После вечерни (от присутствия на которой меня освободили) ко мне пришел настоятель. Он был один. Он подошел к моему изголовью. Я пытался встать, но он дал мне понять, что хочет, чтобы я успокоился, и сам уселся возле меня, устремив на меня спокойный, но проницательный взгляд.
— Теперь ты убедился, что наказывать тебя в нашей власти?
— Я никогда в этом не сомневался.
— Дабы ты не начал снова искушать эту власть и толкать ее на крайние меры воздействия, которые, предупреждаю, ты не в силах будешь выдержать, я пришел сюда и требую, чтобы ты отказался от отчаянной попытки отречься от принятого тобой обета. Затея твоя может только оскорбить господа, для тебя же все неизбежно закончится неудачей.
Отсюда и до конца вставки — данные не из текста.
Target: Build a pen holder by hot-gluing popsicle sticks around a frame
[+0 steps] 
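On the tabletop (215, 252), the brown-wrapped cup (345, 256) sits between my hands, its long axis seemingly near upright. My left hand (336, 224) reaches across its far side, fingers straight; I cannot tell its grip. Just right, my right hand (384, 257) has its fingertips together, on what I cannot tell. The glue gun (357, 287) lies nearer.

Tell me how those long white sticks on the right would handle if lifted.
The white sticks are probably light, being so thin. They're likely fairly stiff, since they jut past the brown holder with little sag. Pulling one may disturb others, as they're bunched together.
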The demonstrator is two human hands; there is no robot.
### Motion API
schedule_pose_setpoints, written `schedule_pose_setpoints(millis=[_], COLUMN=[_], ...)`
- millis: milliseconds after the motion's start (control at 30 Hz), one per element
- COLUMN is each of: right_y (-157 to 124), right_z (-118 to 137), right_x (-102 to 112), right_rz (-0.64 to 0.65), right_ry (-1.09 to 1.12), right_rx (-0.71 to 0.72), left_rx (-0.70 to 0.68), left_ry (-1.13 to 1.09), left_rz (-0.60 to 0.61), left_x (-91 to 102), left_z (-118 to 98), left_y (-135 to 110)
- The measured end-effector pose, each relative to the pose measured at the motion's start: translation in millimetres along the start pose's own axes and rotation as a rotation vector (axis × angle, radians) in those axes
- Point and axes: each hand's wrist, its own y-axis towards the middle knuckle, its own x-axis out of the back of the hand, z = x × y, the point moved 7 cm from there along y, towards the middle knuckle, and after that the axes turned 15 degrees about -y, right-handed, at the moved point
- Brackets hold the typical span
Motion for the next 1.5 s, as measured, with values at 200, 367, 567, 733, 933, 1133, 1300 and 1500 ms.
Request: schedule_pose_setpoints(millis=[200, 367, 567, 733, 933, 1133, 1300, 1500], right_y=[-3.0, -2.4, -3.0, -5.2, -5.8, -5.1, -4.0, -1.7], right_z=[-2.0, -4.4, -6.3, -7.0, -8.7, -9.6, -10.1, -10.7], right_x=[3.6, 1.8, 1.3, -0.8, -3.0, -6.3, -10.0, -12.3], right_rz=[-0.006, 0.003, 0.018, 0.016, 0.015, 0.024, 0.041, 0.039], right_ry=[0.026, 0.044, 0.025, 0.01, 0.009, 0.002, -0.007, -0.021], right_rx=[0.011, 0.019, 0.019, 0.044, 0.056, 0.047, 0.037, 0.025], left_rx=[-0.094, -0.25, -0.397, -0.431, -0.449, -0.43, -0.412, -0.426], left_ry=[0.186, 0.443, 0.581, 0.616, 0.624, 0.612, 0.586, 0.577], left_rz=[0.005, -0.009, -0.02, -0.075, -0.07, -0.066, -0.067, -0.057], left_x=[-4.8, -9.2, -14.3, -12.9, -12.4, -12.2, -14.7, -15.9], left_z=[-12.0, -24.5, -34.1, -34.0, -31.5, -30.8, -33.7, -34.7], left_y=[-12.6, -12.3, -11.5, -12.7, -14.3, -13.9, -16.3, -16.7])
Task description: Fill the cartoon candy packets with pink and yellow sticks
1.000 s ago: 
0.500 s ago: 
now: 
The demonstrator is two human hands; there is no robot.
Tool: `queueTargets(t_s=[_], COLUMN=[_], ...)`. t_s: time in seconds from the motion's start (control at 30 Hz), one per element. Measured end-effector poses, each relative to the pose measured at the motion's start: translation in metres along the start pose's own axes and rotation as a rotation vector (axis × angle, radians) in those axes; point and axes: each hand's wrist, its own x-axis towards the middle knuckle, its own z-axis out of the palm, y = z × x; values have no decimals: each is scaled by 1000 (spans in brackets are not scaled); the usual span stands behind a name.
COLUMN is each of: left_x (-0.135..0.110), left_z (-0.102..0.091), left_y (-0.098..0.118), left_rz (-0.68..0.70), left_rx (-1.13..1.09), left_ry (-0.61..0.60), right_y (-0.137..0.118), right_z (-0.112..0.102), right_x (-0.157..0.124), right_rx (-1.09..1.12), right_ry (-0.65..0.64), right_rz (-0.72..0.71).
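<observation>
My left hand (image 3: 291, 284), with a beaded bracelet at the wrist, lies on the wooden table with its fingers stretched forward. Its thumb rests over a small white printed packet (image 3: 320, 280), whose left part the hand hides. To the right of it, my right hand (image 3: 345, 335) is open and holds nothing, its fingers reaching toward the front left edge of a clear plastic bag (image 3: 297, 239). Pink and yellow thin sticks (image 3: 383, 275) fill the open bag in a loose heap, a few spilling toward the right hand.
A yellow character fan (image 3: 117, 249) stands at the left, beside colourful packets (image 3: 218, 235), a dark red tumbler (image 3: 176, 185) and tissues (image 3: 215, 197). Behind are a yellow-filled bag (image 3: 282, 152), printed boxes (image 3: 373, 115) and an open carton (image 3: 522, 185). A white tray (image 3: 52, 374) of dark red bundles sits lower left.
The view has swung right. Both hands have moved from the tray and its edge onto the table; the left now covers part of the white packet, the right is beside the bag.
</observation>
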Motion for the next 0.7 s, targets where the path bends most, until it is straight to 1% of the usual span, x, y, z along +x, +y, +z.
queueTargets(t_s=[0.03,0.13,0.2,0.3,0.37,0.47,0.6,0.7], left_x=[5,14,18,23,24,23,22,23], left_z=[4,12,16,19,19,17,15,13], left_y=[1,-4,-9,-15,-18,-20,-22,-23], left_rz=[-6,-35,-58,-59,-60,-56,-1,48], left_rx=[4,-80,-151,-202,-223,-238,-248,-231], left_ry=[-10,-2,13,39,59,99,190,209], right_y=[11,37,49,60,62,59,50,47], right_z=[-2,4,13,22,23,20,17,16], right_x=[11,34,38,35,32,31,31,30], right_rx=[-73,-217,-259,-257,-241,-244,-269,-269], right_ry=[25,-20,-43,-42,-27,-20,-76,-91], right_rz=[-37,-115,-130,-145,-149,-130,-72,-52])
— Отец мой, не вдаваясь в подробности, которые после всего предпринятого той и другой стороной, оказываются совершенно ненужными, я могу только ответить вам, что буду поддерживать мое ходатайство всеми средствами, которые волею Провидения окажутся мне доступными, и что понесенное мною наказание только укрепило меня в моей решимости.
— И это твое окончательное решение?
— Да, и я прошу вас не докучать мне больше и ничего от меня не требовать. Это все равно ни к чему не приведет. Какое-то время он молчал; наконец я услышал:
— Так, значит, ты настаиваешь на том, чтобы завтра тебе дали свидание с адвокатом?
— Да. Я буду этого добиваться.
— Во всяком случае ты не должен сообщать ему о наказании, которому тебя подвергали.
Слова эти поразили меня. Я понял все, что скрывалось за ними, и ответил:
— Может быть, в этом и нет особой надобности, но скорее всего это не окажется излишним.
— Ты что же, хочешь разглашать тайны обители, в стенах которой ты находишься?
— Простите меня, отец мой, за эти слова, но вы, очевидно, сознаете, что превысили свои полномочия, если вы сейчас так обеспокоены тем, чтобы поступки ваши остались скрытыми. А раз так, то дело не в раскрытии тайн монастырского устава, а в нарушении этого устава. Об этом-то мне и придется сказать.
Настоятель ничего не ответил, а я продолжал:
— Если вы злоупотребили данной вам властью, то, хотя потерпевшим и являюсь я сам, вся вина ложится на вас.
Настоятель поднялся с места и, не говоря ни слова, ушел из кельи.